[vulkan] Support VK_KHR_buffer_device_address and PhysicalStorageBuffer
Request description
Branching off issue https://github.com/openxla/iree/issues/13196 to see what it would take to implement VK_KHR_buffer_device_address and PhysicalStorageBuffer based access to Vulkan devices. Increasing we are dealing with very large tensors (>4GB) and maxStorageBufferRange is limited to 4GB. While we explore options with https://github.com/openxla/iree/issues/13196 this feature request is to see what it would take to move us to using VK_KHR_buffer_device_address.
We are seeing increasing model sizes Stable Diffusion (768x768) , LLaMA upto 65B etc that we are unable to run on our Vulkan backend today without doing a multi-process hack. We are also starting to see 16GB+ VRAM allocations on mobile SoC devices so this a requirement across the board for vulkan devices.

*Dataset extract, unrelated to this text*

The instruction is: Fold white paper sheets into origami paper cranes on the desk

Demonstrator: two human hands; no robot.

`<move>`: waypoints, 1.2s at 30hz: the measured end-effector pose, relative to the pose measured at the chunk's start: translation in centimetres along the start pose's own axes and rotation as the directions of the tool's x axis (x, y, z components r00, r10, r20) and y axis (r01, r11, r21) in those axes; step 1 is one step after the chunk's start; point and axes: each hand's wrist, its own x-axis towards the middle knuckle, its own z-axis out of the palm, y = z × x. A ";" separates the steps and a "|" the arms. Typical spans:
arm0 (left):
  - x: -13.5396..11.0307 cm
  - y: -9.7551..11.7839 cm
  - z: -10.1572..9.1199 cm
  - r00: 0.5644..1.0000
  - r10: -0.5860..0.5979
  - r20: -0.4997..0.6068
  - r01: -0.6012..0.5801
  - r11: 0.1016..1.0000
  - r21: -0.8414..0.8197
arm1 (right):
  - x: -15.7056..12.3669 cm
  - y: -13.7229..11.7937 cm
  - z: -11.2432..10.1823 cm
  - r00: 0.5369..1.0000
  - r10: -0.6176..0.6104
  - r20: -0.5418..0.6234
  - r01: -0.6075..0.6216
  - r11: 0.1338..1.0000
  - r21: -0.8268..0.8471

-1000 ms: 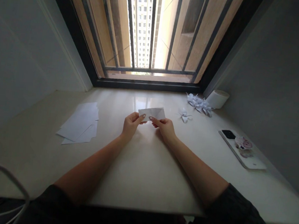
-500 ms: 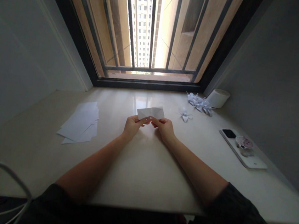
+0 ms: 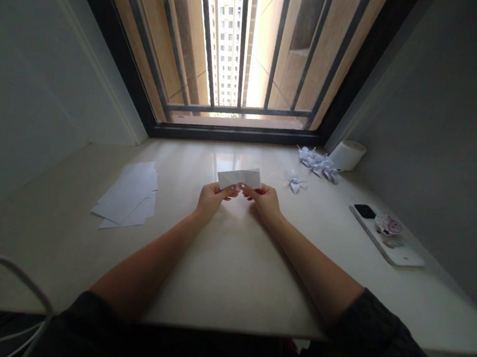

Some other references: https://gpuopen-librariesandsdks.github.io/VulkanMemoryAllocator/html/enabling_buffer_device_address.html ? There were some references to it from https://github.com/KhronosGroup/Vulkan-Docs/issues/1016
@antiagainst @benvanik @stellaraccident
What component(s) does this issue relate to?
No response
Additional context
No response
Adding @antiagainst to take a look when you can.
This would be a major change w.r.t. how we handle buffers across runtime and kernel. What the device buffer address extension does is enabling querying int64 physical GPU addresses for storage buffers so that we can populate them in uniform buffers or push constants and then let kernels directly load them as buffer pointers and do load/store thereafter. So it's pretty substantial, at least at the conceptual level.
Now, regarding what needs to be changed to support this extension, a few big parts:
- Runtime-kernel boundary: we'd need a way/convention to make sure we have consistency between runtime (in IREE) and kernel CodeGen (in MLIR). E.g., using a uniform buffer or push constants for all base buffer address. Using push constants avoids indirection but push constants already used for shape dimensions and such. If uniform buffer, which descriptor set. How buffer addresses for different descriptor (set, binding) are organized in the uniform buffer, etc.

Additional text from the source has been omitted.